#### Work task:
Nothing should be left out when you copy the entries below.
==== Entries supplied
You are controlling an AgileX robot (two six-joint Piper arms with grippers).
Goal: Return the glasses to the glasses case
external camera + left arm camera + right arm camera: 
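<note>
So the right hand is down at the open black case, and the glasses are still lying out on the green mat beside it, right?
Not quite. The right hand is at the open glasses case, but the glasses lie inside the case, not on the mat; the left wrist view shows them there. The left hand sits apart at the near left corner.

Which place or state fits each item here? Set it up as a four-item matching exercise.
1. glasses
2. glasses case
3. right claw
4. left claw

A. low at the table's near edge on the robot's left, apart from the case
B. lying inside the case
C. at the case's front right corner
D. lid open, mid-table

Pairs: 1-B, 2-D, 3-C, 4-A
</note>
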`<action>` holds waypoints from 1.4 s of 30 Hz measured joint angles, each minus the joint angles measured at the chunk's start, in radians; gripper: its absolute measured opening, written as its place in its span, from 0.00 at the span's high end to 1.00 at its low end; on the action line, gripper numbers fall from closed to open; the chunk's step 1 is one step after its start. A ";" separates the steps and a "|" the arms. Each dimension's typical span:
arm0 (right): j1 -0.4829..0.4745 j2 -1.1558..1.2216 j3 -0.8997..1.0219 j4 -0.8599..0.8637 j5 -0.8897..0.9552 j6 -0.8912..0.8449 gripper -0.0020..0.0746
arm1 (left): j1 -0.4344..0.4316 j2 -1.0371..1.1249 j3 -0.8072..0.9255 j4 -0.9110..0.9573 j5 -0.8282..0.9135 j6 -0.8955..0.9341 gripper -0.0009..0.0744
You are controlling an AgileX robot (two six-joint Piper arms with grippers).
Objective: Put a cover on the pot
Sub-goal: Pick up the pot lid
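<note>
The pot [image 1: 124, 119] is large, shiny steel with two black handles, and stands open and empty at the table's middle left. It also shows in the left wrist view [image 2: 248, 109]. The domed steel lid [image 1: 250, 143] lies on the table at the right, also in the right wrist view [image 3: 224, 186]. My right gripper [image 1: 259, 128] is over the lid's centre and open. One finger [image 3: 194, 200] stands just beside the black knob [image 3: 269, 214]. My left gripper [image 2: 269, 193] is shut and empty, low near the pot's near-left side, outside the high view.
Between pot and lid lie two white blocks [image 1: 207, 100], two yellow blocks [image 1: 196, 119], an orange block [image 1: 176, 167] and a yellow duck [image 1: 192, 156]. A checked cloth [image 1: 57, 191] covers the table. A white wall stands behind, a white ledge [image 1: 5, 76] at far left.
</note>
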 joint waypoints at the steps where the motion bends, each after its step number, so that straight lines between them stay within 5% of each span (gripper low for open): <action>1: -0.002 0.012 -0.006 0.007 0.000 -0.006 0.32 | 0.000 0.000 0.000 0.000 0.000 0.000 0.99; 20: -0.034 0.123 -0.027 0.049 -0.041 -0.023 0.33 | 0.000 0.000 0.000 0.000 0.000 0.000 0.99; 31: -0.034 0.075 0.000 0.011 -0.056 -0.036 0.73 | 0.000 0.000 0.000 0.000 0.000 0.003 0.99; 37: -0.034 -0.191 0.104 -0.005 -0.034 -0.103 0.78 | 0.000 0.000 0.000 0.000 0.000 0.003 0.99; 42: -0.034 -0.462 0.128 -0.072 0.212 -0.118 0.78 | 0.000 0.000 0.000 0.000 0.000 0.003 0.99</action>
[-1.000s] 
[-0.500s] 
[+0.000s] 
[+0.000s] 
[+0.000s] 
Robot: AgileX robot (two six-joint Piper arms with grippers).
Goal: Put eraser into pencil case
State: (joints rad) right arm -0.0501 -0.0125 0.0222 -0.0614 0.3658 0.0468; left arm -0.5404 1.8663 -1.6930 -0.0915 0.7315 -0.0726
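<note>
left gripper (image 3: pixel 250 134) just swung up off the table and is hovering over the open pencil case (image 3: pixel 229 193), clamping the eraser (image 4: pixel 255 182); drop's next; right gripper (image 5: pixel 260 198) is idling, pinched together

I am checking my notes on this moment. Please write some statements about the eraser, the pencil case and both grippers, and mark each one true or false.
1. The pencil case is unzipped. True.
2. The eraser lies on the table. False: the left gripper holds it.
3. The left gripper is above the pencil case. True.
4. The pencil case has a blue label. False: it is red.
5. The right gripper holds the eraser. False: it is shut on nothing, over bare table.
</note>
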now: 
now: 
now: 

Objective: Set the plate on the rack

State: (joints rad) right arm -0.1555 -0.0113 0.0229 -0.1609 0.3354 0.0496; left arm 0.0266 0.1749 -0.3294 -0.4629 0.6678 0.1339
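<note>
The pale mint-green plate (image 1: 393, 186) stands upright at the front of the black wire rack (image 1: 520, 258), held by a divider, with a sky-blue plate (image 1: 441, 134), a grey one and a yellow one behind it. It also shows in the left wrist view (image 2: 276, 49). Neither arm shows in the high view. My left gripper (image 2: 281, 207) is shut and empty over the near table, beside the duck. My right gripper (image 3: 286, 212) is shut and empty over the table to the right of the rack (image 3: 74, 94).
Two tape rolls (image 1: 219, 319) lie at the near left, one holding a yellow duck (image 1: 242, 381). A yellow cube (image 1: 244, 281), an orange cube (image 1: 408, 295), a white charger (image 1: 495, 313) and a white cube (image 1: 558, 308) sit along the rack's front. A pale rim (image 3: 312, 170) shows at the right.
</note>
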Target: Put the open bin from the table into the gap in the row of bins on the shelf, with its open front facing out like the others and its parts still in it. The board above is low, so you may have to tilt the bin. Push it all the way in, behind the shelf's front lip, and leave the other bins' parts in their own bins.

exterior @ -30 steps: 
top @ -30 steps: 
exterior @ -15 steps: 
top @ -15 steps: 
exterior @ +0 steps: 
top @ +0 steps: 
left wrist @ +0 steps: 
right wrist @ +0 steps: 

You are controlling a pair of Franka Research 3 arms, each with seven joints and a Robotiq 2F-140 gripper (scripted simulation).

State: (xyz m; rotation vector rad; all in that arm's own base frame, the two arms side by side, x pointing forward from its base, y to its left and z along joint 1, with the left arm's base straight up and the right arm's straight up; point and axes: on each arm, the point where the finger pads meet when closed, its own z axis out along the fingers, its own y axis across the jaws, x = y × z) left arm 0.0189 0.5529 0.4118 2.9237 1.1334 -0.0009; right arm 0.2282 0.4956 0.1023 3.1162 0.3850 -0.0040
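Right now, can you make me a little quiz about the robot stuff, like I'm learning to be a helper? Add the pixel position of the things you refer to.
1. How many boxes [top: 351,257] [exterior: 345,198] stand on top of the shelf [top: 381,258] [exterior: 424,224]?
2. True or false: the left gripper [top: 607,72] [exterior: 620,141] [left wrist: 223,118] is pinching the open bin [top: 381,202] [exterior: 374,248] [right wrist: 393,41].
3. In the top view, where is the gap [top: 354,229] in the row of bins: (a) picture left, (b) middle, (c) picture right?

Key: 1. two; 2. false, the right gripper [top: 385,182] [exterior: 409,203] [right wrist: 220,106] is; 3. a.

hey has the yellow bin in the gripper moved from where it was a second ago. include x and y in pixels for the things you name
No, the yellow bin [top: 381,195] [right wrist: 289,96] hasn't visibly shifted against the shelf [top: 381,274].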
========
#### Exercise solution:
You are controlling an AgileX robot (two six-joint Piper arms with grippers).
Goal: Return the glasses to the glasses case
external camera + left arm camera + right arm camera: 
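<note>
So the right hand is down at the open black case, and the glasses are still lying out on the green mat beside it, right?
Not quite. The right hand is at the open glasses case, but the glasses lie inside the case, not on the mat; the left wrist view shows them there. The left hand sits apart at the near left corner.

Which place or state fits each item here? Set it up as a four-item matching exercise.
1. glasses
2. glasses case
3. right claw
4. left claw

A. low at the table's near edge on the robot's left, apart from the case
B. lying inside the case
C. at the case's front right corner
D. lid open, mid-table

Pairs: 1-B, 2-D, 3-C, 4-A
</note>
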`<action>` holds waypoints from 1.4 s of 30 Hz measured joint angles, each minus the joint angles measured at the chunk's start, in radians; gripper: its absolute measured opening, written as its place in its span, from 0.00 at the span's high end to 1.00 at its low end; on the action line, gripper numbers fall from closed to open; the chunk's step 1 is one step after its start. A ";" separates the steps and a "|" the arms. Each dimension's typical span:
arm0 (right): j1 -0.4829..0.4745 j2 -1.1558..1.2216 j3 -0.8997..1.0219 j4 -0.8599..0.8637 j5 -0.8897..0.9552 j6 -0.8912..0.8449 gripper -0.0020..0.0746
arm1 (left): j1 -0.4344..0.4316 j2 -1.0371..1.1249 j3 -0.8072..0.9255 j4 -0.9110..0.9573 j5 -0.8282..0.9135 j6 -0.8955..0.9341 gripper -0.0009..0.0744
You are controlling an AgileX robot (two six-joint Piper arms with grippers).
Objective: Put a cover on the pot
Sub-goal: Pick up the pot lid
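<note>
The pot [image 1: 124, 119] is large, shiny steel with two black handles, and stands open and empty at the table's middle left. It also shows in the left wrist view [image 2: 248, 109]. The domed steel lid [image 1: 250, 143] lies on the table at the right, also in the right wrist view [image 3: 224, 186]. My right gripper [image 1: 259, 128] is over the lid's centre and open. One finger [image 3: 194, 200] stands just beside the black knob [image 3: 269, 214]. My left gripper [image 2: 269, 193] is shut and empty, low near the pot's near-left side, outside the high view.
Between pot and lid lie two white blocks [image 1: 207, 100], two yellow blocks [image 1: 196, 119], an orange block [image 1: 176, 167] and a yellow duck [image 1: 192, 156]. A checked cloth [image 1: 57, 191] covers the table. A white wall stands behind, a white ledge [image 1: 5, 76] at far left.
</note>
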 joint waypoints at the steps where the motion bends, each after its step number, so that straight lines between them stay within 5% of each span (gripper low for open): <action>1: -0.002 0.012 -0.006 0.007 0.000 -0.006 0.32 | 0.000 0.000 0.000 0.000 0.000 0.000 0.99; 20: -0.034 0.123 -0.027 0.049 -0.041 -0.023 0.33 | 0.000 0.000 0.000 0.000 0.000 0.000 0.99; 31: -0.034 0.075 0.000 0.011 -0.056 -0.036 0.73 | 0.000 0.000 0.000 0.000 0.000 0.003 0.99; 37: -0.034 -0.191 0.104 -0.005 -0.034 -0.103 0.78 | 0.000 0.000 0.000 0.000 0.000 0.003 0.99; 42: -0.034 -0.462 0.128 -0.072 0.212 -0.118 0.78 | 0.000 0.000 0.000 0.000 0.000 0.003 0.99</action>
[-1.000s] 
[-0.500s] 
[+0.000s] 
[+0.000s] 
[+0.000s] 
Robot: AgileX robot (two six-joint Piper arms with grippers).
Goal: Put eraser into pencil case
State: (joints rad) right arm -0.0501 -0.0125 0.0222 -0.0614 0.3658 0.0468; left arm -0.5404 1.8663 -1.6930 -0.0915 0.7315 -0.0726
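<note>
left gripper (image 3: pixel 250 134) just swung up off the table and is hovering over the open pencil case (image 3: pixel 229 193), clamping the eraser (image 4: pixel 255 182); drop's next; right gripper (image 5: pixel 260 198) is idling, pinched together

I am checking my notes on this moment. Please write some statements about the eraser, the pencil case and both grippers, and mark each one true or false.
1. The pencil case is unzipped. True.
2. The eraser lies on the table. False: the left gripper holds it.
3. The left gripper is above the pencil case. True.
4. The pencil case has a blue label. False: it is red.
5. The right gripper holds the eraser. False: it is shut on nothing, over bare table.
</note>
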now: 
now: 
now: 

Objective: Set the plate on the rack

State: (joints rad) right arm -0.1555 -0.0113 0.0229 -0.1609 0.3354 0.0496; left arm 0.0266 0.1749 -0.3294 -0.4629 0.6678 0.1339
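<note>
The pale mint-green plate (image 1: 393, 186) stands upright at the front of the black wire rack (image 1: 520, 258), held by a divider, with a sky-blue plate (image 1: 441, 134), a grey one and a yellow one behind it. It also shows in the left wrist view (image 2: 276, 49). Neither arm shows in the high view. My left gripper (image 2: 281, 207) is shut and empty over the near table, beside the duck. My right gripper (image 3: 286, 212) is shut and empty over the table to the right of the rack (image 3: 74, 94).
Two tape rolls (image 1: 219, 319) lie at the near left, one holding a yellow duck (image 1: 242, 381). A yellow cube (image 1: 244, 281), an orange cube (image 1: 408, 295), a white charger (image 1: 495, 313) and a white cube (image 1: 558, 308) sit along the rack's front. A pale rim (image 3: 312, 170) shows at the right.
</note>
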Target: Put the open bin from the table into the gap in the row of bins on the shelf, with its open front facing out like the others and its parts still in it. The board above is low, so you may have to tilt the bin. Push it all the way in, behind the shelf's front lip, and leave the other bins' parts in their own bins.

exterior @ -30 steps: 
top @ -30 steps: 
exterior @ -15 steps: 
top @ -15 steps: 
exterior @ +0 steps: 
top @ +0 steps: 
left wrist @ +0 steps: 
right wrist @ +0 steps: 

You are controlling a pair of Franka Research 3 arms, each with seven joints and a Robotiq 2F-140 gripper (scripted simulation).

State: (xyz m; rotation vector rad; all in that arm's own base frame, the two arms side by side, x pointing forward from its base, y to its left and z along joint 1, with the left arm's base straight up and the right arm's straight up; point and axes: on each arm, the point where the finger pads meet when closed, its own z axis out along the fingers, its own y axis across the jaws, x = y × z) left arm 0.0189 0.5529 0.4118 2.9237 1.1334 -0.0009; right arm 0.2282 0.4956 0.1023 3.1162 0.3850 -0.0040
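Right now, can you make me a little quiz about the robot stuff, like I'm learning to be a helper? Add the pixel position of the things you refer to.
1. How many boxes [top: 351,257] [exterior: 345,198] stand on top of the shelf [top: 381,258] [exterior: 424,224]?
2. True or false: the left gripper [top: 607,72] [exterior: 620,141] [left wrist: 223,118] is pinching the open bin [top: 381,202] [exterior: 374,248] [right wrist: 393,41].
3. In the top view, where is the gap [top: 354,229] in the row of bins: (a) picture left, (b) middle, (c) picture right?

Key: 1. two; 2. false, the right gripper [top: 385,182] [exterior: 409,203] [right wrist: 220,106] is; 3. a.

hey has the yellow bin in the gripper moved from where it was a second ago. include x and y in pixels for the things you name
No, the yellow bin [top: 381,195] [right wrist: 289,96] hasn't visibly shifted against the shelf [top: 381,274].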

The reply is now complete.